La Turchia ha convocato l’ambasciatore cinese a causa di un battibecco su Twitter riguardo agli uiguri

Un gruppo della comunità uigura in Turchia protesta a Istanbul contro la repressione degli Uiguri in Cina. 10 febbraio 2021 (AP Photo/ Mehmet Guzel)
Un gruppo della comunità uigura in Turchia protesta a Istanbul contro la repressione degli Uiguri in Cina. 10 febbraio 2021 (AP Photo/ Mehmet Guzel)

Martedì 6 aprile il ministro degli Esteri della Turchia ha convocato l’ambasciatore cinese per discutere della reazione della Cina in un battibecco su Twitter riguardo agli uiguri, una minoranza di religione prevalentemente musulmana che abita nella regione nordoccidentale cinese dello Xinjiang e che ha una delle sue comunità più grandi in Turchia.
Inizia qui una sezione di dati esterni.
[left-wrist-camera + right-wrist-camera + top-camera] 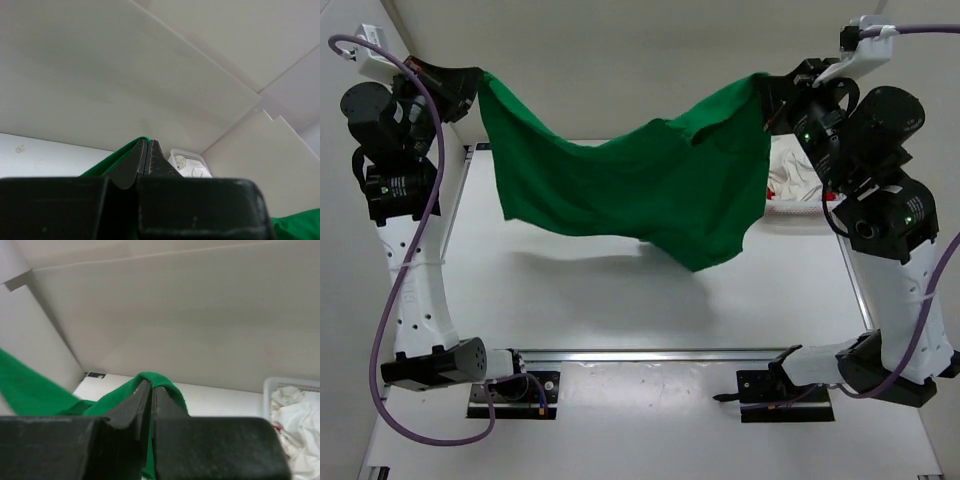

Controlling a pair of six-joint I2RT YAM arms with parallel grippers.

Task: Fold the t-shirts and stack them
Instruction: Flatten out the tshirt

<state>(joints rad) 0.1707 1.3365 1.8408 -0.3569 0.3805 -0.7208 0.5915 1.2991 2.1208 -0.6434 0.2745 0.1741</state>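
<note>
1. Hanging up in the air between the two arms is the bright green short-sleeved cloth t-shirt (620,190). It's strung out like a hammock over the flat white table (620,320).
2. The left gripper (470,82) is raised at the far left corner and pinched tight on one end of the green shirt. On the left wrist cam its two black fingers (131,167) are pressed flat together, with green fabric bunched right beside them.
3. Same deal on the other side. The right gripper (765,88) is up at the far right, clamped on the opposite end of the shirt. On the right wrist cam the fingers are squeezed together and a fold of green cloth loops over their tips.
4. The top edge of the shirt dips in the middle between the two pinch points, so it's not pulled taut. The right half droops lowest, down to a rounded flap. Its shadow lands on the tabletop underneath, offset from the cloth, so the shirt looks clear of the table.
5. A white plastic mesh basket (292,385) sits at the far right of the table, partly hidden behind the right arm. There's a crumpled white cloth t-shirt (295,412) inside it. A sliver of bright red cloth (798,211) shows at the basket's near edge, but too little of it is visible to say how it's lying.
</note>
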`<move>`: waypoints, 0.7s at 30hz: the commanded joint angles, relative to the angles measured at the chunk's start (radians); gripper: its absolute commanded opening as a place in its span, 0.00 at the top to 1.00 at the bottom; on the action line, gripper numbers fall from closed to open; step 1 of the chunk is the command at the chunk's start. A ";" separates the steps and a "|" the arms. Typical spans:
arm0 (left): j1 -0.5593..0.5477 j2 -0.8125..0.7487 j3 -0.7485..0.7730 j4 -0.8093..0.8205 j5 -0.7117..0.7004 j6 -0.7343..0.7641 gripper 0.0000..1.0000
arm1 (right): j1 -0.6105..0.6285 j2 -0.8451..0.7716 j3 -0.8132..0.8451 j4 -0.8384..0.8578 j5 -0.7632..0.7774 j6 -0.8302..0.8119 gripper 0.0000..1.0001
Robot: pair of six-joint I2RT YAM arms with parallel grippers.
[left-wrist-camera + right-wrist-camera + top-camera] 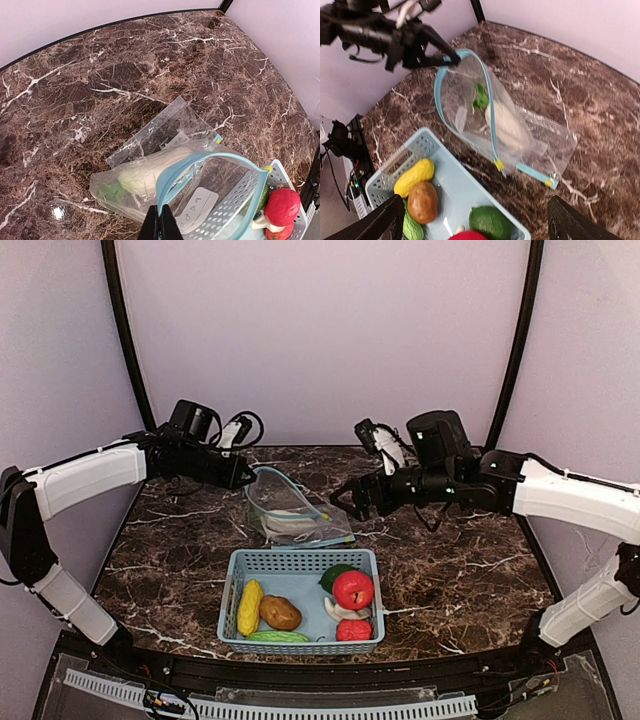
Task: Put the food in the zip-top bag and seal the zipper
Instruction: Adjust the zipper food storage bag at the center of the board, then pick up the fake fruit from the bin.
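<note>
The left gripper [246, 478] is pinched tight on the blue zipper edge [167, 177] of the clear plastic zip-top bag [292, 512], holding its mouth up and open. A white toy radish [507, 125] lies inside the bag, with a green bit that may be its leaves. The right gripper [350, 498] is spread wide and holds nothing, just beside the bag. The yellow toy corn [250, 607], brown potato [281, 613] and red apple [353, 589] sit in the light blue plastic basket [300, 558].
</note>
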 commanded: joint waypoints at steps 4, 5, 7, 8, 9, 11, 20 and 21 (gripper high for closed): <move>0.012 -0.065 -0.024 0.001 0.030 -0.051 0.99 | 0.131 -0.088 -0.127 -0.235 0.143 0.210 0.06; 0.012 -0.065 -0.033 0.002 0.039 -0.052 0.99 | 0.155 -0.088 -0.135 -0.262 0.161 0.238 0.07; 0.012 -0.072 -0.062 0.008 0.027 -0.039 0.99 | 0.209 -0.077 -0.138 -0.312 0.217 0.282 0.07; 0.012 -0.077 -0.085 0.016 0.019 -0.034 0.99 | 0.234 -0.067 -0.136 -0.336 0.236 0.298 0.07; 0.012 -0.079 -0.095 0.018 0.000 -0.027 0.99 | 0.263 -0.054 -0.129 -0.363 0.250 0.310 0.07; 0.012 -0.075 -0.101 0.012 -0.004 -0.021 0.99 | 0.305 -0.011 -0.102 -0.410 0.287 0.335 0.06; 0.012 -0.083 -0.119 0.030 0.015 -0.038 0.99 | 0.400 0.229 0.036 -0.568 0.413 0.389 0.05; 0.012 -0.085 -0.123 0.039 0.021 -0.045 0.99 | 0.402 0.243 0.051 -0.572 0.418 0.389 0.05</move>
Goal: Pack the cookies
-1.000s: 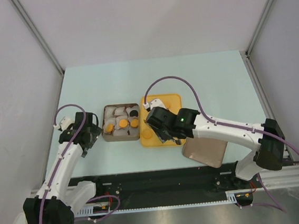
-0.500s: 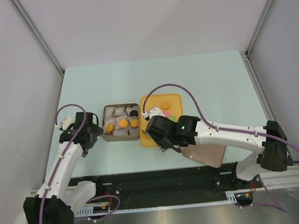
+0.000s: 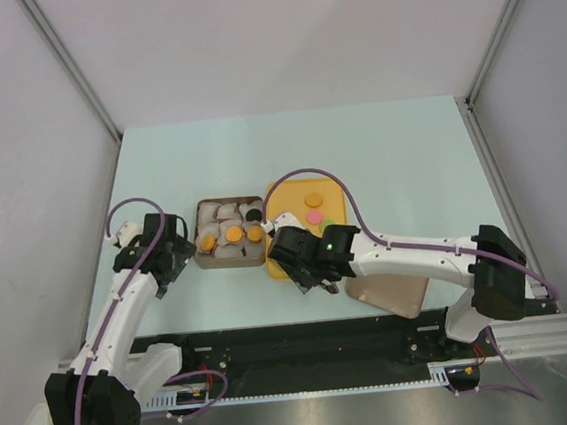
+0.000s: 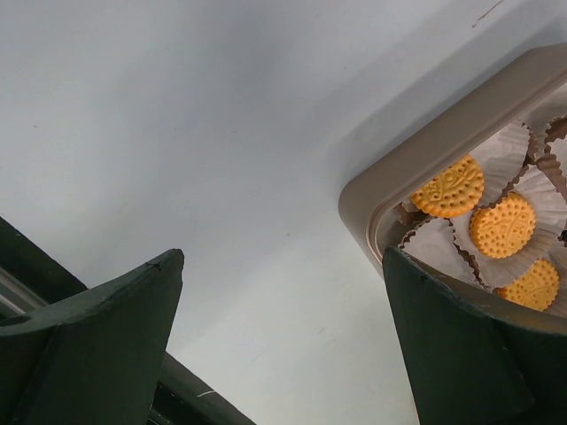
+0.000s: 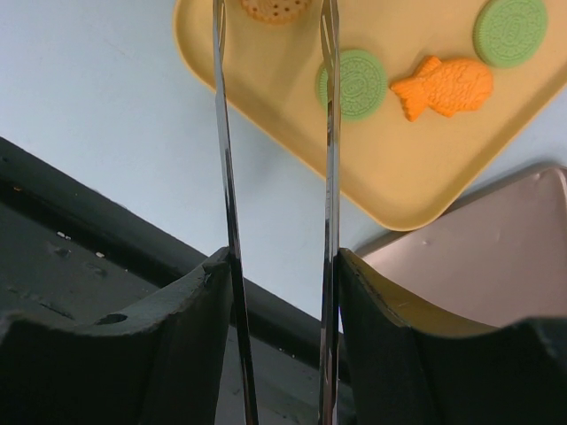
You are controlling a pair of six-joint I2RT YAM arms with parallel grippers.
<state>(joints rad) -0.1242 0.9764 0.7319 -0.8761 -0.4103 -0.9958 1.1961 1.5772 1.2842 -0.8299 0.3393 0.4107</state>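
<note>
The right gripper [image 5: 282,261] is clamping thin metal tongs [image 5: 330,133], half closed, blades framing a round orange cookie [image 5: 275,9] dead ahead on the yellow plastic tray [image 5: 425,177] (this arm is nearer); the left gripper [image 4: 282,257] is hanging wide open, empty.

Yellow tray [image 3: 332,190], tan tin [image 4: 443,142], metal tongs [image 5: 330,177]
</note>
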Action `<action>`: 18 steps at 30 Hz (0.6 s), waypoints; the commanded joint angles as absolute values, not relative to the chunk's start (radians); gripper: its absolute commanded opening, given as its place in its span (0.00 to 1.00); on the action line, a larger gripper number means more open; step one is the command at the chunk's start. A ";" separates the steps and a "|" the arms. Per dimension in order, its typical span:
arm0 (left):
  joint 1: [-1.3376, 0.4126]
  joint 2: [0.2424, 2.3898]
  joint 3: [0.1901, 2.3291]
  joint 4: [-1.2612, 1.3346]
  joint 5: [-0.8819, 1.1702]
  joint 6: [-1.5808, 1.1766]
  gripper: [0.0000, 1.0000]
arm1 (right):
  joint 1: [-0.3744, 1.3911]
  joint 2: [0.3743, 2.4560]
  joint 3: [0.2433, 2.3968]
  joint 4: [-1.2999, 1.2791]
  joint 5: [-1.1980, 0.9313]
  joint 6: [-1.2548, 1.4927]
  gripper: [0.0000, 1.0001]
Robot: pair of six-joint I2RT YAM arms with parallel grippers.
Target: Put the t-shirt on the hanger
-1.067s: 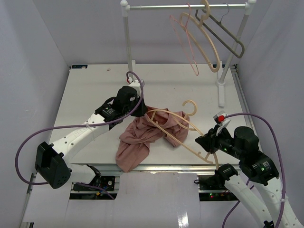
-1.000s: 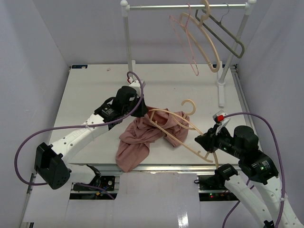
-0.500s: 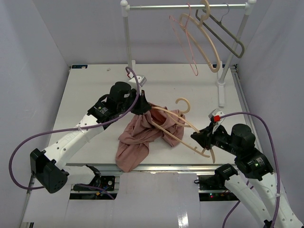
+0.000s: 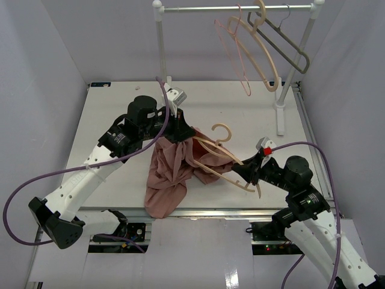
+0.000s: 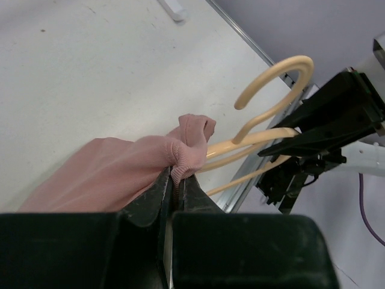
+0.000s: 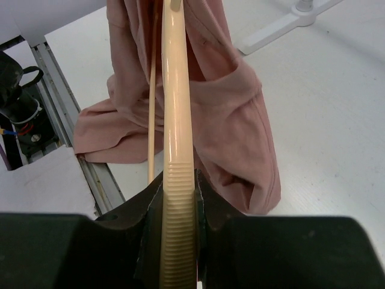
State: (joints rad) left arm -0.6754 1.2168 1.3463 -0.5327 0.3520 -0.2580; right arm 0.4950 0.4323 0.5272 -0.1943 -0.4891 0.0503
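The dusty-pink t-shirt (image 4: 170, 174) hangs bunched from my left gripper (image 4: 180, 130), which is raised above the table and shut on its ribbed collar edge (image 5: 180, 167); the lower part lies on the table near the front edge. The beige hanger (image 4: 224, 158) is held off the table, one arm inside the shirt's folds and the hook (image 4: 221, 130) pointing up. My right gripper (image 4: 245, 175) is shut on the ribbed end of the other arm (image 6: 178, 211). In the right wrist view the hanger (image 6: 177, 90) runs straight ahead into the t-shirt (image 6: 234, 120).
A white clothes rail (image 4: 234, 8) stands at the back right, its foot (image 4: 281, 114) on the table. On it hang a thin pink wire hanger (image 4: 234, 51), a second beige hanger (image 4: 266, 57) and a grey hanger (image 4: 290, 47). The table's front edge (image 4: 216, 211) lies below the shirt.
My left gripper has risen and moved back, lifting the shirt's collar off the table. The right gripper has carried the hanger left and up, further into the shirt.
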 commanded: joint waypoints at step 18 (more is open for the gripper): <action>-0.709 1.304 1.410 -0.504 0.773 -0.332 0.07 | 0.500 0.550 0.304 0.617 -0.525 0.205 0.08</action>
State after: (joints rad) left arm -0.6873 1.2938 1.3660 -0.5100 0.6612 -0.3212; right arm 0.4956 0.5463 0.3150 0.3717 -0.5336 0.1635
Il giorno stesso in un messaggio pubblicato sul suo account ufficiale di Twitter, l’ambasciata cinese ad Ankara, in Turchia, aveva criticato Meral Akşener, leader del partito turco nazionalista İyi Parti (Buon partito), e Mansur Yavas, sindaco di Ankara, per aver scritto dei post su Twitter che commemoravano una rivolta di uiguri nello Xinjiang nel 1990. Il messaggio dell’ambasciata cinese diceva che la Cina «si oppone e condanna con forza qualsiasi sorta di sfida alla sovranità cinese e all’integrità territoriale da qualunque persona o potere». Il 7 aprile il portavoce del ministro degli Esteri cinese, Zhao Lijian, ha sottolineato che «alcune persone in Turchia hanno fatto osservazioni sbagliate su Twitter che incoraggiano apertamente i terroristi» e che la reazione dell’ambasciata cinese era stata «del tutto appropriata».

Negli ultimi anni i legami diplomatici e commerciali tra Turchia e Cina si sono rafforzati, ma generalmente i turchi sostengono la minoranza uigura e di recente le autorità locali hanno anche autorizzato alcune manifestazioni da parte degli attivisti uiguri. Nello Xinjiang invece la minoranza è sistematicamente perseguitata e repressa: secondo diverse inchieste giornalistiche, testimonianze e rapporti dell’ONU, milioni di uiguri sono stati detenuti in campi di prigionia, definiti «di trasformazione attraverso l’educazione», o lo sono tuttora.